Instructions to follow = Your task is to retype every entry exactly while omitting the pictures.

Records drawn from a dataset =
_ _ _ _ _

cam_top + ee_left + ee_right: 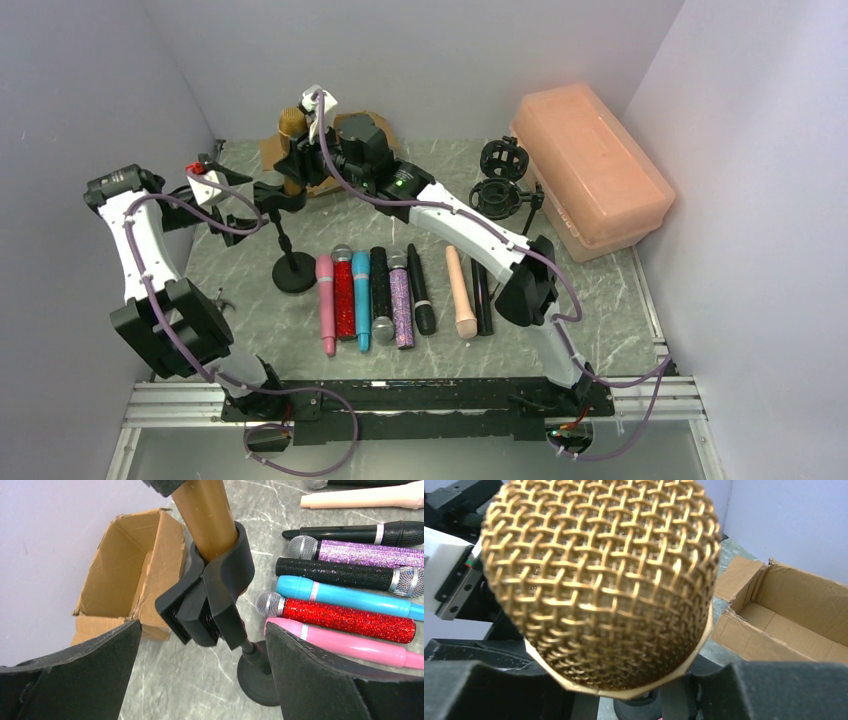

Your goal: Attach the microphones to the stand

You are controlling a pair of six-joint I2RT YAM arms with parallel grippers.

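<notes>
1. Left end effector (pixel 202 630): jaws fully apart, gripping nothing, either side of the stand clip (pixel 220 595) (no contact visible).
2. Right end effector (pixel 624 692): closed on the gold microphone (pixel 599 580), below its mesh head.
3. Gold microphone body sits in the clip, head up.
4. Other microphones (pixel 400 300) lie in a row on the desk (pixel 600 320), beside the stand base (pixel 294 272).

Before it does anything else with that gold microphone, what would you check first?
1. Is the gold microphone in the clip: ok, its body sits between the clip's arms.
2. Is the right gripper closed on the gold microphone: ok.
3. Is the left gripper open and touching nothing: ok.
4. Is the stand base flat on the table: ok.
5. Is the clip tight enough to hold the microphone alone: cannot tell.
</notes>
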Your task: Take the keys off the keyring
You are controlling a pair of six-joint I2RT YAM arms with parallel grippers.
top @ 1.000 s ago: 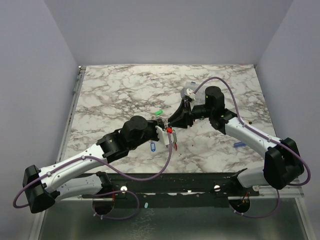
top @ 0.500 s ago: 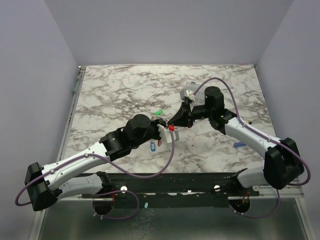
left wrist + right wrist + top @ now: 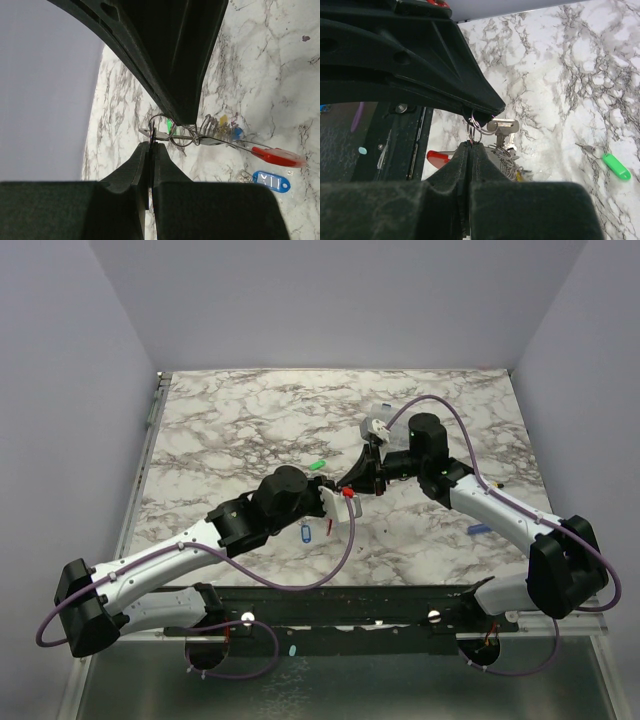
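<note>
Both grippers meet above the table's middle, each shut on the thin wire keyring, which also shows in the right wrist view. My left gripper pinches one loop from below; in the top view it touches my right gripper. My right gripper pinches a small loop beside a silver key. The bunch of keys hangs from the ring, with a red tag, a yellow tag and a blue one. A green-tagged key and a blue-tagged key lie loose on the table.
The marble table has a small blue item lying at the right. A pale object sits behind the right wrist. The black rail runs along the near edge. Purple cables loop off both arms.
My left arm has moved a little right and away from the near edge, carrying the red tag up toward the right gripper. The right arm has barely moved. Both grips hold.
</note>
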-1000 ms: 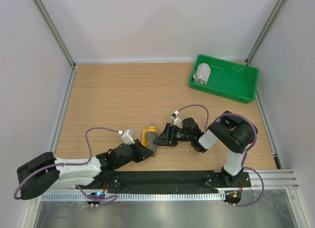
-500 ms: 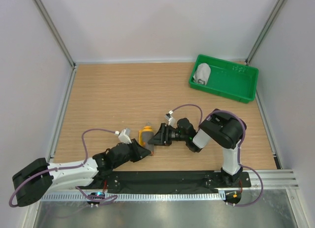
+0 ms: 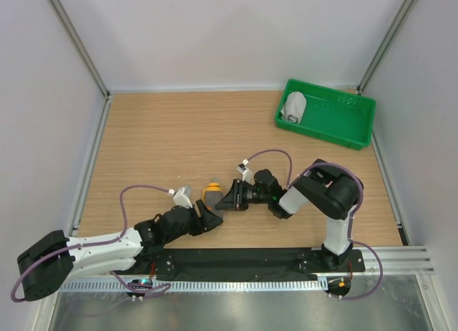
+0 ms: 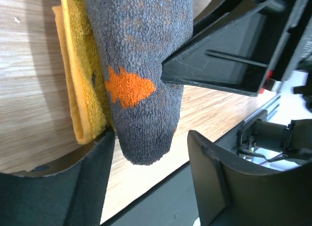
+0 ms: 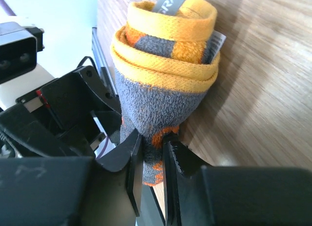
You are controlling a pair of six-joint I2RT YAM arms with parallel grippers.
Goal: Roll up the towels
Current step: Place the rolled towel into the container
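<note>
The orange and yellow patterned towel [image 3: 212, 193] with grey backing is rolled up and lies on the table between the two grippers. My right gripper [image 3: 223, 200] is shut on the roll's grey end [image 5: 155, 155]; the yellow rolled edge [image 5: 165, 70] shows beyond it. My left gripper [image 4: 151, 172] is open, and the roll's grey tip [image 4: 141, 74] hangs between its fingers [image 4: 92, 182], close against the left one. In the top view the left gripper [image 3: 207, 215] sits just below the roll. The plain light grey towel [image 3: 293, 106] lies rolled in the green tray.
The green tray [image 3: 336, 124] stands at the back right of the wooden table. The black base strip [image 3: 236, 258] runs along the near edge, close under both grippers. The right gripper's black finger [image 4: 219, 65] crosses the left wrist view.
My right gripper has carried the rolled towel a little left and farther from the near edge. My left arm has drawn back slightly and its gripper stays under the roll.
</note>
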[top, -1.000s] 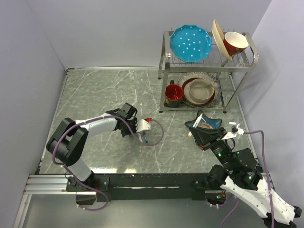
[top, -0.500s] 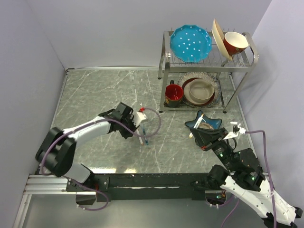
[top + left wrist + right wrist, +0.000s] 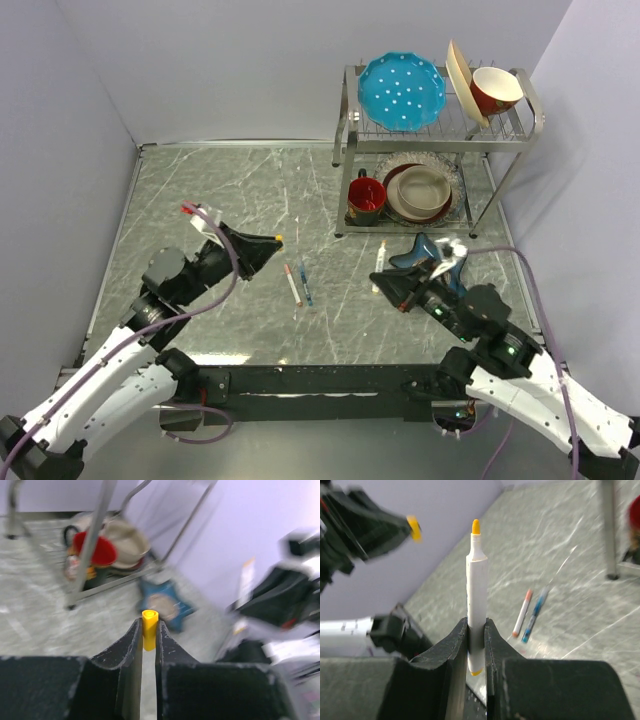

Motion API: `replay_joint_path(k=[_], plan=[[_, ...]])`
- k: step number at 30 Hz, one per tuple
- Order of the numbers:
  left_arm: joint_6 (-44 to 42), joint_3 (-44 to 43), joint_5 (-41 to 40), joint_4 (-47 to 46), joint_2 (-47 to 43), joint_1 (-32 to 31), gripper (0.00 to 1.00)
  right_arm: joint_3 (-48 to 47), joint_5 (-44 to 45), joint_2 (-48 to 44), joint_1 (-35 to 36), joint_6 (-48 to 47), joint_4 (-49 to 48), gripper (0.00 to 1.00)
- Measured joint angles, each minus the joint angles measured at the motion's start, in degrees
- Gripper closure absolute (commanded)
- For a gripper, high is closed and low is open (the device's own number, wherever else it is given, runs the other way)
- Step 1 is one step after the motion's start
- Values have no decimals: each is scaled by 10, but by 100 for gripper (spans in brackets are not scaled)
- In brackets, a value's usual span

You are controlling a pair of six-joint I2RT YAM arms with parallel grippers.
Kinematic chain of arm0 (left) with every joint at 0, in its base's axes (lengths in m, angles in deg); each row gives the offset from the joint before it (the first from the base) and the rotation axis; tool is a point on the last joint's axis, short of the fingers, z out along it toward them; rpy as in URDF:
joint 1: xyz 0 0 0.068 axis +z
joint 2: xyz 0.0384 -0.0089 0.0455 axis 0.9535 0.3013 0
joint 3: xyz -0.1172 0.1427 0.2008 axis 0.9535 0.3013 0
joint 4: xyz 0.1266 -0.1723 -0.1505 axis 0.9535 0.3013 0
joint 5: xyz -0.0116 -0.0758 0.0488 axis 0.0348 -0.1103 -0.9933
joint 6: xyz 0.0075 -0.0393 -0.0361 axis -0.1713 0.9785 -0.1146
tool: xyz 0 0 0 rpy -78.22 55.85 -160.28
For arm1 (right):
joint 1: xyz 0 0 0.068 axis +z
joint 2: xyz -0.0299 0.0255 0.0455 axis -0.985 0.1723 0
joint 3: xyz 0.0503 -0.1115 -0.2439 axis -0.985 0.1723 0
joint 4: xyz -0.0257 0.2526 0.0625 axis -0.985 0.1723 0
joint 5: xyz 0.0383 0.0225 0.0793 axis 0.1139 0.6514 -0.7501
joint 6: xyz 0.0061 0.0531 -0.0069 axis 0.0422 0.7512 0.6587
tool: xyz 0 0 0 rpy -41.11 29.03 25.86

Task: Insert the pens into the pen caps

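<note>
Top external, hidden: blue star dish is half covered by the right arm; its contents can't be read.
Left wrist, blur: everything past the fingers is smeared. Dish rack leg and red mug show only as rough shapes; the dark mass at the right edge can't be told apart.
Right wrist, cut off: lower end of white pen is sunk between the pads; marks on the barrel are unreadable.
Left tool: clenched on yellow cap, a short stubby cylinder poking out past the fingertips, held off the table.
Right tool: grasping the white pen low on its barrel. Pen stands upright in the wrist view, orange tip outward, off the table.
Loose pens: orange-tipped pen and teal pen lie flat, near-parallel, just beside each other, mid table between the two tools.
Materials: table is grey marbled with white streaks and slightly glossy. Tool fingers are matte black with rough edges. Pens are smooth, thin, round plastic. Rack is metal wire in two tiers, with a dotted blue plate standing on the upper one.
Edges/room: walls close the left, back and right sides. Rack fills the back-right corner. Loose pens lie well apart from the rack and the table edges, with bare surface all around them.
</note>
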Motion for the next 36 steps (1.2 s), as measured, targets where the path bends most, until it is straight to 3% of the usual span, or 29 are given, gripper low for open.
replay_joint_path(k=[5, 15, 36], plan=[[146, 5, 12, -41, 10, 0, 99, 0, -77, 109, 3, 0, -48, 100], [326, 52, 57, -131, 16, 0, 99, -4, -177, 267, 67, 3, -166, 100], [355, 88, 36, -191, -26, 0, 99, -45, -200, 355, 109, 35, -273, 100]])
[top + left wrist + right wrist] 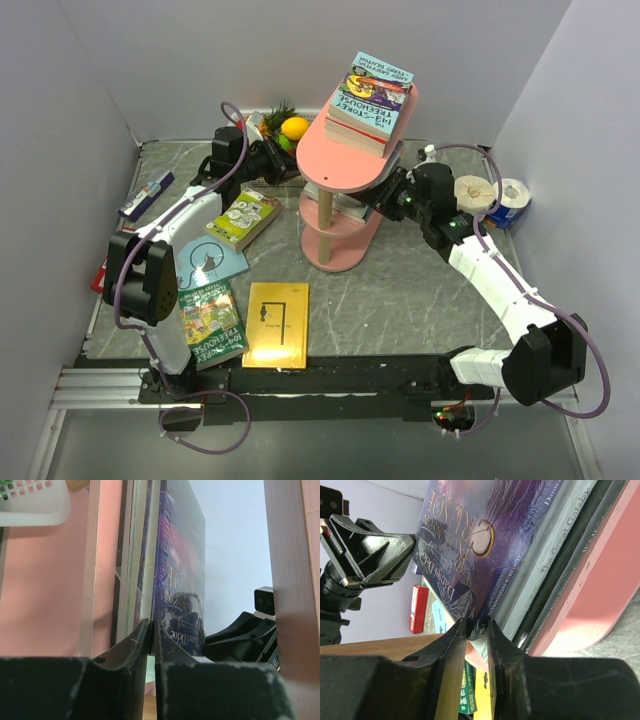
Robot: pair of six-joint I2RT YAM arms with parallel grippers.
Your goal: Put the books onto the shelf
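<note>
Both arms are in at the middle tier of the pink shelf (335, 165), which stands in the middle of the worktop (420, 290). They meet on one book: the purple Robinson Crusoe paperback (470, 540), lying there on top of the grey Great Gatsby (560, 545). The right gripper (476, 625) has its jaws grasping the paperback's corner. The left gripper (150, 630) is clenched almost tight at the opposite edge; whether any of the book sits between those jaws, I can't tell. It's a thin, light, glossy book, so I'd expect it to flex and slip when pinched by a corner. A hold deeper along the spine looks safer. A stack of books (368, 105) tops the shelf, and the yellow book (278, 323) and green Treehouse book (212, 322) lie by the worktop's near edge.
</note>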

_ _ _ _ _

Answer box =
cam_top + ee_left + ee_right: 

Your goal: Attach the microphones to the stand

You are controlling a pair of six-joint I2RT YAM arms with parallel grippers.

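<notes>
1. Left end effector (pixel 202 630): jaws fully apart, gripping nothing, either side of the stand clip (pixel 220 595) (no contact visible).
2. Right end effector (pixel 624 692): closed on the gold microphone (pixel 599 580), below its mesh head.
3. Gold microphone body sits in the clip, head up.
4. Other microphones (pixel 400 300) lie in a row on the desk (pixel 600 320), beside the stand base (pixel 294 272).

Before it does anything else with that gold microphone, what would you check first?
1. Is the gold microphone in the clip: ok, its body sits between the clip's arms.
2. Is the right gripper closed on the gold microphone: ok.
3. Is the left gripper open and touching nothing: ok.
4. Is the stand base flat on the table: ok.
5. Is the clip tight enough to hold the microphone alone: cannot tell.
</notes>
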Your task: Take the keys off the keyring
You are controlling a pair of six-joint I2RT YAM arms with parallel grippers.
top @ 1.000 s ago: 
top @ 0.500 s ago: 
left wrist + right wrist + top @ now: 
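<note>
Both grippers meet above the table's middle, each shut on the thin wire keyring, which also shows in the right wrist view. My left gripper pinches one loop from below; in the top view it touches my right gripper. My right gripper pinches a small loop beside a silver key. The bunch of keys hangs from the ring, with a red tag, a yellow tag and a blue one. A green-tagged key and a blue-tagged key lie loose on the table.
The marble table has a small blue item lying at the right. A pale object sits behind the right wrist. The black rail runs along the near edge. Purple cables loop off both arms.
My left arm has moved a little right and away from the near edge, carrying the red tag up toward the right gripper. The right arm has barely moved. Both grips hold.
</note>
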-1000 ms: 
-500 ms: 
+0 ms: 
+0 ms: 
+0 ms: 
You are controlling a pair of six-joint I2RT YAM arms with parallel grippers.
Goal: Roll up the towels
Current step: Place the rolled towel into the container
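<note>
The orange and yellow patterned towel [image 3: 212, 193] with grey backing is rolled up and lies on the table between the two grippers. My right gripper [image 3: 223, 200] is shut on the roll's grey end [image 5: 155, 155]; the yellow rolled edge [image 5: 165, 70] shows beyond it. My left gripper [image 4: 151, 172] is open, and the roll's grey tip [image 4: 141, 74] hangs between its fingers [image 4: 92, 182], close against the left one. In the top view the left gripper [image 3: 207, 215] sits just below the roll. The plain light grey towel [image 3: 293, 106] lies rolled in the green tray.
The green tray [image 3: 336, 124] stands at the back right of the wooden table. The black base strip [image 3: 236, 258] runs along the near edge, close under both grippers. The right gripper's black finger [image 4: 219, 65] crosses the left wrist view.
My right gripper has carried the rolled towel a little left and farther from the near edge. My left arm has drawn back slightly and its gripper stays under the roll.
</note>
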[top, -1.000s] 
[top, -0.500s] 
[top + left wrist + right wrist, +0.000s] 

Motion API: `replay_joint_path(k=[_], plan=[[_, ...]])`
- k: step number at 30 Hz, one per tuple
- Order of the numbers:
  left_arm: joint_6 (-44 to 42), joint_3 (-44 to 43), joint_5 (-41 to 40), joint_4 (-47 to 46), joint_2 (-47 to 43), joint_1 (-32 to 31), gripper (0.00 to 1.00)
  right_arm: joint_3 (-48 to 47), joint_5 (-44 to 45), joint_2 (-48 to 44), joint_1 (-35 to 36), joint_6 (-48 to 47), joint_4 (-49 to 48), gripper (0.00 to 1.00)
- Measured joint angles, each minus the joint angles measured at the motion's start, in degrees
- Gripper closure absolute (commanded)
- For a gripper, high is closed and low is open (the device's own number, wherever else it is given, runs the other way)
- Step 1 is one step after the motion's start
- Values have no decimals: each is scaled by 10, but by 100 for gripper (spans in brackets are not scaled)
- In brackets, a value's usual span

You are controlling a pair of six-joint I2RT YAM arms with parallel grippers.
Kinematic chain of arm0 (left) with every joint at 0, in its base's axes (lengths in m, angles in deg); each row gives the offset from the joint before it (the first from the base) and the rotation axis; tool is a point on the last joint's axis, short of the fingers, z out along it toward them; rpy as in URDF:
joint 1: xyz 0 0 0.068 axis +z
joint 2: xyz 0.0384 -0.0089 0.0455 axis 0.9535 0.3013 0
joint 3: xyz -0.1172 0.1427 0.2008 axis 0.9535 0.3013 0
joint 4: xyz 0.1266 -0.1723 -0.1505 axis 0.9535 0.3013 0
joint 5: xyz -0.0116 -0.0758 0.0488 axis 0.0348 -0.1103 -0.9933
joint 6: xyz 0.0075 -0.0393 -0.0361 axis -0.1713 0.9785 -0.1146
tool: xyz 0 0 0 rpy -78.22 55.85 -160.28
For arm1 (right):
joint 1: xyz 0 0 0.068 axis +z
joint 2: xyz -0.0299 0.0255 0.0455 axis -0.985 0.1723 0
joint 3: xyz 0.0503 -0.1115 -0.2439 axis -0.985 0.1723 0
joint 4: xyz -0.0257 0.2526 0.0625 axis -0.985 0.1723 0
joint 5: xyz 0.0383 0.0225 0.0793 axis 0.1139 0.6514 -0.7501
joint 6: xyz 0.0061 0.0531 -0.0069 axis 0.0422 0.7512 0.6587
tool: xyz 0 0 0 rpy -41.11 29.03 25.86

Task: Insert the pens into the pen caps

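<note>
Top external, hidden: blue star dish is half covered by the right arm; its contents can't be read.
Left wrist, blur: everything past the fingers is smeared. Dish rack leg and red mug show only as rough shapes; the dark mass at the right edge can't be told apart.
Right wrist, cut off: lower end of white pen is sunk between the pads; marks on the barrel are unreadable.
Left tool: clenched on yellow cap, a short stubby cylinder poking out past the fingertips, held off the table.
Right tool: grasping the white pen low on its barrel. Pen stands upright in the wrist view, orange tip outward, off the table.
Loose pens: orange-tipped pen and teal pen lie flat, near-parallel, just beside each other, mid table between the two tools.
Materials: table is grey marbled with white streaks and slightly glossy. Tool fingers are matte black with rough edges. Pens are smooth, thin, round plastic. Rack is metal wire in two tiers, with a dotted blue plate standing on the upper one.
Edges/room: walls close the left, back and right sides. Rack fills the back-right corner. Loose pens lie well apart from the rack and the table edges, with bare surface all around them.
</note>
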Motion for the next 36 steps (1.2 s), as measured, targets where the path bends most, until it is straight to 3% of the usual span, or 29 are given, gripper low for open.
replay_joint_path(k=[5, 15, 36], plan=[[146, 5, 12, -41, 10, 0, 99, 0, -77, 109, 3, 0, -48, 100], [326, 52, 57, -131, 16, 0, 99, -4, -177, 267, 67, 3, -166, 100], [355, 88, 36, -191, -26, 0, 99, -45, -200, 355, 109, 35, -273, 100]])
[top + left wrist + right wrist] 
Robot: pair of six-joint I2RT YAM arms with parallel grippers.
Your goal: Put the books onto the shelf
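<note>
Both arms are in at the middle tier of the pink shelf (335, 165), which stands in the middle of the worktop (420, 290). They meet on one book: the purple Robinson Crusoe paperback (470, 540), lying there on top of the grey Great Gatsby (560, 545). The right gripper (476, 625) has its jaws grasping the paperback's corner. The left gripper (150, 630) is clenched almost tight at the opposite edge; whether any of the book sits between those jaws, I can't tell. It's a thin, light, glossy book, so I'd expect it to flex and slip when pinched by a corner. A hold deeper along the spine looks safer. A stack of books (368, 105) tops the shelf, and the yellow book (278, 323) and green Treehouse book (212, 322) lie by the worktop's near edge.
</note>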

This concludes the response.